Short version: This is a SQL project to show case the ability to design relational database based on real-world scenario and SQL query skills. Disclaimer: The data has been anonymized in respond to subjects' privacy rights using mockaroo random data generator ("https://www.mockaroo.com/").
Summary:
My current full-time job handles a database of incoming international students who take a language placement test and are placed into different levels of writing classes based on their language proficiency. There is over 10,000 entries in this database and it's growing. The original data management method was to create an excel sheet every time there would be a placement test (several times a year) and import information from the registrar (e.g. student ID, email, students' academic groups, education history, ), from the placement exam (different components of test scores, students' self-placement survey, scorers' individual scores), and from students' exam registration information (years of high school in the U.S.). There were some challenges to the traditional method of data managing, to name a few:
(1) Error-prone: merging tables from different sources using copy-pasting or v-lookup function is prone to errors and . would be difficult to keep track who has taken the exam or not, and what level
(2) Difficult to query data: keeping data entries on excel sheets based on the time students took the placement exams have led to management issues, e.g. duplicate records of students taking exams at different times (how to say this better?), quiry students' placement level across different excel sheets.
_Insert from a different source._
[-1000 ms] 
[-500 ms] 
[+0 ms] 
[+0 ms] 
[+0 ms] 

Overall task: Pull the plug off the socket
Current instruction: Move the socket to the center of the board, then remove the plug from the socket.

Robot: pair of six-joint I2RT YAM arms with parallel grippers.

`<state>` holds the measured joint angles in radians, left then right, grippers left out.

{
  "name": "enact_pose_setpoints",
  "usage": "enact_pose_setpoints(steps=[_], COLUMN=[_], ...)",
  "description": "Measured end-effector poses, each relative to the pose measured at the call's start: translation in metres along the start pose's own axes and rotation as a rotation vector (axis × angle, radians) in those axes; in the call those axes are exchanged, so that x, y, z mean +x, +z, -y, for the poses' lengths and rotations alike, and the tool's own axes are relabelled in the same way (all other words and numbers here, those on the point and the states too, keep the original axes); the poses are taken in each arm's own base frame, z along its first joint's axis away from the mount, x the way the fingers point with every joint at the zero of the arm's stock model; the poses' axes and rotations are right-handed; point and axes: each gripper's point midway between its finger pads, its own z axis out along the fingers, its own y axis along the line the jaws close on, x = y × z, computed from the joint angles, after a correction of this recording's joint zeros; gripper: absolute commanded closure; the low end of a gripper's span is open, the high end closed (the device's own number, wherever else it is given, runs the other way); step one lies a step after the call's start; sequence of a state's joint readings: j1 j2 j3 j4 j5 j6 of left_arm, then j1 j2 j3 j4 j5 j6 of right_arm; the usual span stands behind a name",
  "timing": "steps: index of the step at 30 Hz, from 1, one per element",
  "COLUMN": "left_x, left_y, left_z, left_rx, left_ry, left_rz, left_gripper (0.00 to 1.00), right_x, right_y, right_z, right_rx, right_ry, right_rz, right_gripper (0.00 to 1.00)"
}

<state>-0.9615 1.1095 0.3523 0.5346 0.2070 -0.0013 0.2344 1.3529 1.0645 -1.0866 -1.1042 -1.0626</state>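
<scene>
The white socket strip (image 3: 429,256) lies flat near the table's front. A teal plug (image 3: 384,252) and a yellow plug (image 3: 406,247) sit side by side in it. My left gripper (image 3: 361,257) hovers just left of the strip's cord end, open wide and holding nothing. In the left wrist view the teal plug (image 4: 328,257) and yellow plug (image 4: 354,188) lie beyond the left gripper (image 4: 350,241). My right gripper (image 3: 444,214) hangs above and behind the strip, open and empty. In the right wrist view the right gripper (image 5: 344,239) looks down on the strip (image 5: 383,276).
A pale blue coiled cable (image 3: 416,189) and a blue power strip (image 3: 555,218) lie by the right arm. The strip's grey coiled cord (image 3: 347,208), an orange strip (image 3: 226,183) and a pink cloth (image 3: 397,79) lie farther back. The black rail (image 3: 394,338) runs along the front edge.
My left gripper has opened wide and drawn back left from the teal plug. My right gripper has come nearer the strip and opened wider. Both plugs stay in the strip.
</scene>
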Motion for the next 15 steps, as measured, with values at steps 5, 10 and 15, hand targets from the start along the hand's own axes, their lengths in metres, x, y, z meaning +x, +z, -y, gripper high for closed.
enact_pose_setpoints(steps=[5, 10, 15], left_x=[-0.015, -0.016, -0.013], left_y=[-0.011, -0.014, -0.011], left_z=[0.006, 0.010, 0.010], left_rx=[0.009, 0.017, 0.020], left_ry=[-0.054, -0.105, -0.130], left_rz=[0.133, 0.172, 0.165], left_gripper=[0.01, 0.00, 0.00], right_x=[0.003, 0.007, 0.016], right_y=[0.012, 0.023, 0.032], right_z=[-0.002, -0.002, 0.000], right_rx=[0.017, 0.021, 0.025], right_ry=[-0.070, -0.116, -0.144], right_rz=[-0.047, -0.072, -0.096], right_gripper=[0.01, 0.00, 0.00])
(3) Data update issue: new international students enrolled throughout the summer with weekly updates in the database.
To ease the level of effort of compiling the results of multiple exams throughout the years and keep integrity of maintaining student placement and course registration information, and accurately track students’ registration status in relation to their placement results, and help the coordinators predict the number of students, there is need for the program to build a database to house the student information.
Business rules:
(1) All international students (visa status) whose language status is "English is not a dominant language" is on the tracking list for the placement exam. Coordinators receive an international matriculation list weekly from other administrative bodies in the university.
(2) Students register for the placement exam through Qualtrics. Coordinators will send out either reminder emails or instructions based on the students registered or not before the registration deadline for the exam.
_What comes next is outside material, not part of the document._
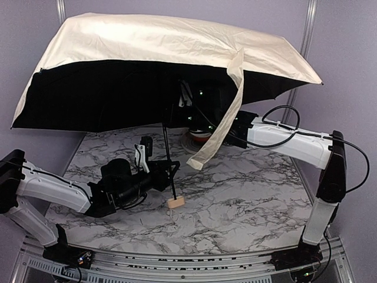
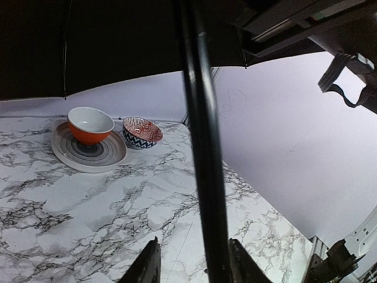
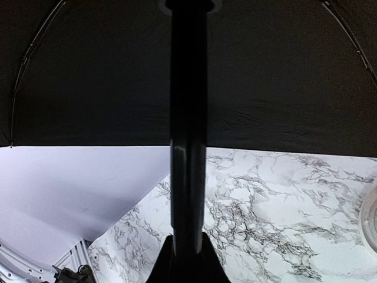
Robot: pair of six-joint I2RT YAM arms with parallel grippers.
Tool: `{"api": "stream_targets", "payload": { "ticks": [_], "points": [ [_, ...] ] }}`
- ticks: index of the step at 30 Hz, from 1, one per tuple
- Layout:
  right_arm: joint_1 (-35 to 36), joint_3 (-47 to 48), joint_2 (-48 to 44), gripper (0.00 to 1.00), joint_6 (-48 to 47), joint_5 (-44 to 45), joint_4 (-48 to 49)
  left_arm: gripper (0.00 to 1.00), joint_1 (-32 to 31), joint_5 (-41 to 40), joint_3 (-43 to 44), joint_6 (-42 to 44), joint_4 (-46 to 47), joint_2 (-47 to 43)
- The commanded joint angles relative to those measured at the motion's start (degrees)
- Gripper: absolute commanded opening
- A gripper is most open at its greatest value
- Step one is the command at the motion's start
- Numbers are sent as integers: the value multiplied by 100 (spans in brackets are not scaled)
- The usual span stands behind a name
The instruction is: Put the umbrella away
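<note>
The umbrella stands open. Its cream canopy spreads wide above both tools and its black underside faces down to them. The thin dark shaft runs down from the canopy, and the small wooden handle below the left tool seems to rest on the marble surface.

The right tool is closed on the shaft, high up under the canopy. The left tool is lower. Its fingers stand on both sides of the shaft, one almost touching and the other with a gap, so it has no grip yet.

I think the step in hand is to take a second hold on the shaft, so that the canopy can be folded.

Several things could go wrong from here:
- If the left tool closes off-centre, the near finger pushes the shaft sideways before the far one arrives, and the handle can slide on the smooth surface.
- With both tools holding one stiff shaft (a thin one), a small disagreement between the arms could bend it.
- An orange bowl on a grey plate and a patterned bowl stand beyond the left tool, under the canopy, and a tilting rim could sweep them.
- The cream strap hangs across the right arm and may catch on it.
</note>
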Motion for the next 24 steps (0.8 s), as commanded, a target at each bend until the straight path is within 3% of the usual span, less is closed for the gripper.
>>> {"api": "stream_targets", "payload": {
  "ticks": [1, 6, 10, 14, 17, 21, 24],
  "points": [
    [80, -33, -436, 0, 28, 234, 805, 41, 1, -84, 189, -19, -28, 104],
    [204, -222, -584, 0, -78, 413, 980, 39, 3, 47, 273, -12, -28, 184],
    [232, -283, -632, 0, -131, 453, 985, 1, 5, 78, 268, -78, -21, 166],
    [226, -531, -790, 0, -225, 429, 1217, 0, 2, 388, 262, -115, 1, 104],
    [118, -896, -979, 2, -359, -66, 1733, 0, -3, 729, 249, -117, 130, 61],
    [-440, -1623, -1172, 50, 190, -1254, 2963, 0, -15, 1105, 73, -33, 664, 18],
    [-922, -2033, -1126, 64, 767, -1821, 4038, 0, -50, 1260, -88, -5, 1158, 57]
  ]
}}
(3) Each student can only take one test and receive only one result, regardless of which placement exam they choose to take throughout the year. Students who try to retake the test are removed from the registration list and notifications will be sent to the students who attempted to retake.
(4) A student is placed in one level based on their placement result and the level will decide which course they need at the following semester and any subsequent courses.
(5) There are course prerequisites that place stop on students to register for levels above their placement level and triggers reports to the program coordinators with such attempts.
(6) Each student should register for their next-level writing classes immediately after they finished the current level. Based on this information, the coordinator need to send out a reminder email to them.
(7) If a student failed their writing class, they cannot move on to the next course level.
(8) The placement information is also used for the coordinators to make decisions on the course schedules for the upcoming year.
(9) Other business rules will be defined in later iterations of the database.
The following is the logical model design for the database:
The project showcases the following sql coding:
- Data definition (creating tables and constraints)
- Data manipulation (data-input, data-revision)
- EDA based on the data questions